APT will also acquire CMS Corporation’s 45 per cent interest in SCP No 1 Pty Ltd, which is already 55 per cent owned by APT.

SCP owns 88.2 per cent of the 1,380 kilometre Goldfields Gas Transmission pipeline in north-western Australia and will provide APT with operating control of the GGT.

In a statement announcing the sale, APT managing director Jim McDonald said the acquisition of these assets was “right on strategy” for the company.

“We believe we got them at a fair price,” he said.

“These pipelines will strengthen our core business and the acquisition of Parmelia will allow us to move into gas storage and processing businesses, which is what we have said we intended to do.

“Parmelia delivers gas to industrial areas of Perth and has storage facilities to allow peak supply to the Perth region.

“The Goldfields Gas Transmission pipeline serves a world-class mineral province and is fully utilised in the short-term. There are plans to add capacity via compressors.

“The draft regulatory decision for Goldfields Gas Transmission pipeline released on July 29 is in line with APT’s expectations of the regulator’s position at this stage in the process.”

The APT agreement coincides with the ERA refusing to approve the proposed access arrangement for the Goldfields Gas Pipeline, which was lodged by (GGT) in December 1999.

Australian Pipeline Industry Association executive director Allen Beasley said the APT agreement represented the exit of the last major US player in the gas pipeline industry in Australia.

Earlier this year, CMS sold its 50 per cent interest in Victoria’s Loy Yang A power station to a consortium led by energy retailer Australia Gas Light Co Ltd.

However, Dr Beasley said the major issue for WA remained the Dampier to Bunbury Natural Gas Pipeline, with the amended draft decision continuing “the saga of regulation in WA”.

 “The bottom line is that the [ERA’s] amended draft decision represents a decrease in tariffs of 18 per cent and of course what we’ve seen on the east coast with the Moomba to Sydney pipeline is that clearly the regulator got it wrong,” he said.

Dr Beasley suggested the regulators had previously been substantially wrong.

“There is a growing case history where determinations by regulators have been artificially low,” he said.

“Therefore, by implication, the tariffs that they have determined have been artificially low.”

Independent energy consultant Rob Booth largely agreed with the ERA’s Goldfields Gas Pipeline decision which he said showed the new WA regulator was holding the line on methodology used by regulatory authorities around the country when it came to gas pipeline tariff levels.

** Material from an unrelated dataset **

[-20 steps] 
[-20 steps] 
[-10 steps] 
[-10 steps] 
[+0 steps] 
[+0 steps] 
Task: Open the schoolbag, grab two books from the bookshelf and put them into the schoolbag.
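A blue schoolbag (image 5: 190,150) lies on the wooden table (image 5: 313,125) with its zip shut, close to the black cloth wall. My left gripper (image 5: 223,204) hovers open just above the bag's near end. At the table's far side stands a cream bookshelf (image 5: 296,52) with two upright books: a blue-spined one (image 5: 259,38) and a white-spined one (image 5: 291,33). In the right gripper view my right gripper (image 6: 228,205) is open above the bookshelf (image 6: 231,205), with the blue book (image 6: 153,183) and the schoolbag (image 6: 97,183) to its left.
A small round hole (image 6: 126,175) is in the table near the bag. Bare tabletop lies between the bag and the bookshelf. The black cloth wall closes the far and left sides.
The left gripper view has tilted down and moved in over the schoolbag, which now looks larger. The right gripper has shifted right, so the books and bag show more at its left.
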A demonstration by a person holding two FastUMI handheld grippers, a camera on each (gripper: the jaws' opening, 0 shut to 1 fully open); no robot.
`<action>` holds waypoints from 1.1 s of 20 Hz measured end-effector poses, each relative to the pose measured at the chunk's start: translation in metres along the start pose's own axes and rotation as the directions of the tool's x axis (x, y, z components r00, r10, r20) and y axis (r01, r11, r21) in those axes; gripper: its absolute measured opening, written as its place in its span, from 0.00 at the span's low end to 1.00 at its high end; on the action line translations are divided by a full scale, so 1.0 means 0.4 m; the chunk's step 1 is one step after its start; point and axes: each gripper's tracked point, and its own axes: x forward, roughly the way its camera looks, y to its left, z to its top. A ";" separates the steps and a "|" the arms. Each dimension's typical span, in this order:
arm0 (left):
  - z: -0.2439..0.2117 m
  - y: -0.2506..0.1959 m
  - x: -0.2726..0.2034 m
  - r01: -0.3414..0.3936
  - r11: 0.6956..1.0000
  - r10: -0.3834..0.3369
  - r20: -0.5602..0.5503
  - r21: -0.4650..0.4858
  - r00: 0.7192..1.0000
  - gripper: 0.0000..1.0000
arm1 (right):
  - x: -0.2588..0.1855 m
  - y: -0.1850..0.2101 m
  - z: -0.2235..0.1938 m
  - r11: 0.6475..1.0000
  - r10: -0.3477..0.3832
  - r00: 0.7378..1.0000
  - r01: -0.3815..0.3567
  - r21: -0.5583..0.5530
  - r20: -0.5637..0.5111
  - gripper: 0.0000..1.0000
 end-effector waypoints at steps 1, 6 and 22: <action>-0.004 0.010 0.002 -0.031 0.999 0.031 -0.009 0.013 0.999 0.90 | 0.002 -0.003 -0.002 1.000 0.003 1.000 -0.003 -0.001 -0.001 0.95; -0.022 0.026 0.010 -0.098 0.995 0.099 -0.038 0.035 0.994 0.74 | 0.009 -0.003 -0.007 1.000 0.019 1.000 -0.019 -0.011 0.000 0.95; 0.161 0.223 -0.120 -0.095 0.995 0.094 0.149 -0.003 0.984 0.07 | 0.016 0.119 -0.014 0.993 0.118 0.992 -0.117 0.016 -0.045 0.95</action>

In that regard, Dr Booth said, there was an implication for the DBNGP in that if that pipeline’s tariffs were referred back to the ERA it was unlikely any substantial change would occur.

The ERA has given interested parties until September 10 to respond to the amended draft decision issued last week.

In a summary of the draft decision, ERA chairman Lyndon Rowe said the revised tariff would represent a reduction of about 18 per cent for the typical user at Kalgoorlie on the level of the reference tariff originally proposed by GGT on behalf of the owners in December 1999.

As part of its decision, the authority also proposes to determine the initial capital base value of the pipeline should be $480 million as at December 1999. This compares to GGT’s original $452.6 million proposal submitted in 1999, which it later submitted should be increased to $553.4 million as at June 30, 2002.